3. Collaborative Crowd With Dedicated Time (2hrs to Half-day)
For people with a leader who wants to do something about it. Explain the journey in detail, have a handshake and identity workshop, layout the next steps for the coming weeks.

Don't hesitate to spice it up, as I can't describe here all the gestures and moods you'll be demonstrating in your narration of the story in this article. Remember, you need to tell an intriguing story to have their attention, so please enhance this experience with your storytelling skills.

You can support your workshop with other techniques and practices such as; STATIK[1], Agendashift[2], Cynefin[3], Clean Language[4], Liberating Structures[5] for more effectiveness and structure if you like. I usually go with the flow according to the attendees' mood.

Step 1. Visualize

visualize the hero's journey

Draw the fundamentals, first, and start engaging visually. The drawing should not reveal too much, yet. But it should be intriguing enough to grab their attention and spark questions in their heads. Here is an example of what I draw.

Step 2. Refresh the Purpose

Remind them that they'll be participating in a storified workshop called "The Hero's Journey". Say that this workshop is mainly for you to understand what is requested from the organization. Emphasize that it is their job to provide this shared understanding of "what is requested" to you, all together. That is why all of them are present here. In the end, this will be their journey and they will be one of the heroes.

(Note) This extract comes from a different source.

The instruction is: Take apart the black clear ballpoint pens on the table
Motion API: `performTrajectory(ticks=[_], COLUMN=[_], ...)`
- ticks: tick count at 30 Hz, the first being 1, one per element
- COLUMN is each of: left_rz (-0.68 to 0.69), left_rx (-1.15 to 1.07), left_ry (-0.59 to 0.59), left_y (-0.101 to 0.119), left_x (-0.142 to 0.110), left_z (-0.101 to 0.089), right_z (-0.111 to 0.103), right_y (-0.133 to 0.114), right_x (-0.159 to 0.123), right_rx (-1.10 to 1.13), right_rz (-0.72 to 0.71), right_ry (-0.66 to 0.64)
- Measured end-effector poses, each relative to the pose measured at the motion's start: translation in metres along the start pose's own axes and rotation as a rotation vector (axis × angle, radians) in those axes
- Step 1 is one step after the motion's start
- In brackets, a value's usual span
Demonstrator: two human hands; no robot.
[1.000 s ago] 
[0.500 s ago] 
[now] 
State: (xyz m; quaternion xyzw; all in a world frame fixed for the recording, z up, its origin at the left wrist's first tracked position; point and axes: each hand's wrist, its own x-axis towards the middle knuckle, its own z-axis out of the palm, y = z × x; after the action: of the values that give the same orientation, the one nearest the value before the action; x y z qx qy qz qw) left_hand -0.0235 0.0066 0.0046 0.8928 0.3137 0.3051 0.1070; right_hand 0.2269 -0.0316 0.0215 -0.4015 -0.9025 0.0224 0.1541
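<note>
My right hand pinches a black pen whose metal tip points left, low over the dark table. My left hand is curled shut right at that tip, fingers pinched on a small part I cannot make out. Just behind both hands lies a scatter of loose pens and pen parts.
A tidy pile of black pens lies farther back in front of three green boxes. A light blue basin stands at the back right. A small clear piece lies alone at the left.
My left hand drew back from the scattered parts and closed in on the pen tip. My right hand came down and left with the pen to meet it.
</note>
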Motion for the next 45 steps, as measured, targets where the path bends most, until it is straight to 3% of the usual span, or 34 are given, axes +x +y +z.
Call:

Underline that after establishing this shared understanding, it is possible for you to describe how you think you'll accommodate their wants and needs in this journey.

Step 3. Narrate the Story

Start the story by pointing to the figure in the drawing and indicating it represents them. A long time ago in an organization not so far away it was all OK in their known world, but an event (stressor) had made them realize the direction they needed to go. The journey was unavoidable, so they answered the call, and leaders of the organization emerged to lead for better (Kaizen).

Step 4. Find the Motive

Here you should ask what the stressor was, the direction they wanted to take, and what they hoped to achieve through that direction. Write down these future achievements as guiding North Stars. These are what they want to see at the end of the journey.

find the motive for undertaking the hero's journey

At this step, we need to come up with indicators that would signal when the goal is reached. This will help to eliminate wishful thinking or goals with vague definitions. Ask them, how they would know if the goal has been reached. After seeing "what" indicators/proof they conclude [with confidence], then this becomes the stepping stone against which to measure whether the need has been fulfilled.

These kinds of questions will make them think about the fitness indicators and objectives that they need to be looking for. Also, this will align you and anyone who isn't in the room on shared goals better.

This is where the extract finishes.